> AVAILABLE DATA:
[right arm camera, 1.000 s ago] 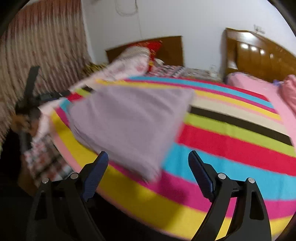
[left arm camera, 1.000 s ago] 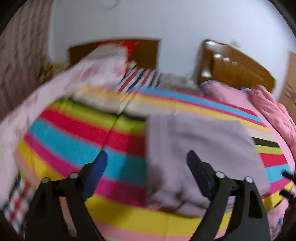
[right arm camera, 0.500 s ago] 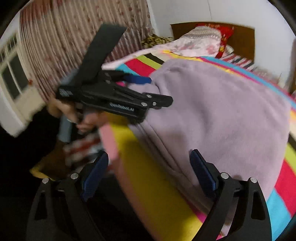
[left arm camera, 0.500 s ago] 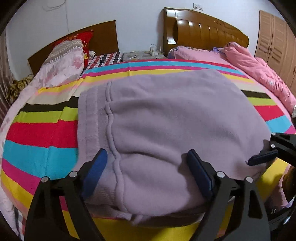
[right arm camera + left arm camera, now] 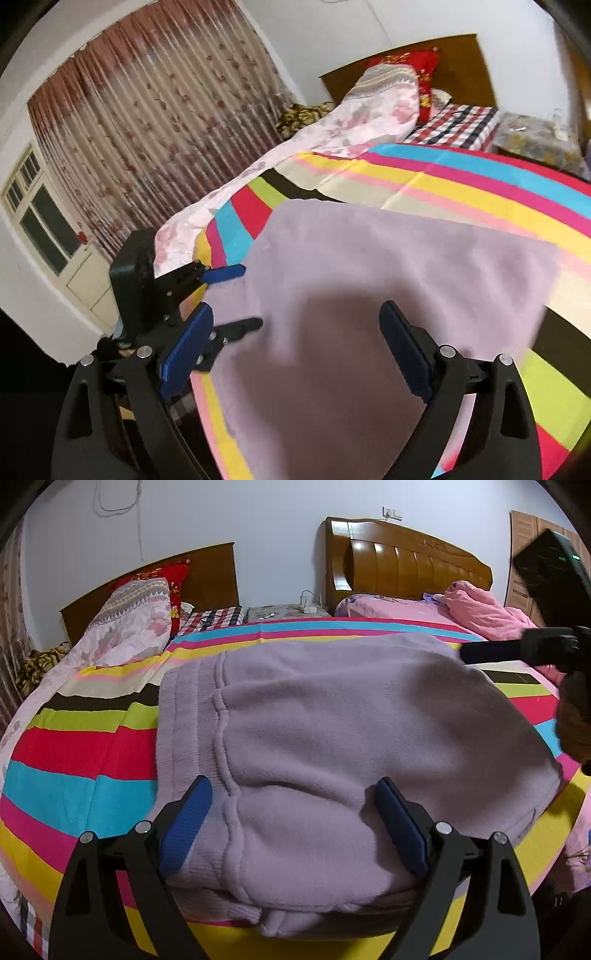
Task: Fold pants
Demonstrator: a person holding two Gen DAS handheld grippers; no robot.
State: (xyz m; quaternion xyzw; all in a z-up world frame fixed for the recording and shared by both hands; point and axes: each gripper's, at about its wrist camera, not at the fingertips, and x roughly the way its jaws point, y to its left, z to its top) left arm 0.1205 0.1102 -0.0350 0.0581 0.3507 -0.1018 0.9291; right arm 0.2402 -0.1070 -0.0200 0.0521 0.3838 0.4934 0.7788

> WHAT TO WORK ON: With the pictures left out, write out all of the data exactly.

> OUTPUT FOR THIS TASK:
[right arm camera, 1.000 s ago] 
[left arm camera, 1.000 s ago] 
[right arm camera, 0.500 s ago] 
[left arm camera, 0.500 s ago] 
[right arm camera + left arm camera, now] 
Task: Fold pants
Demonstrator: a person holding two Gen DAS handheld grippers; no robot.
State: (xyz m; quaternion xyzw; all in a z-up world frame fixed for the recording and shared by both hands; point and axes: each gripper's, at about its wrist camera, not at the fingertips, and x roughly the way its jaws point, y to its left, z to its top) left arm 0.1205 0.1102 -0.0350 0.0581 0.3507 -0.1018 0.9291; right arm 0.2402 -0.1070 -0.0200 0.0521 0.3838 0.4934 0.7788

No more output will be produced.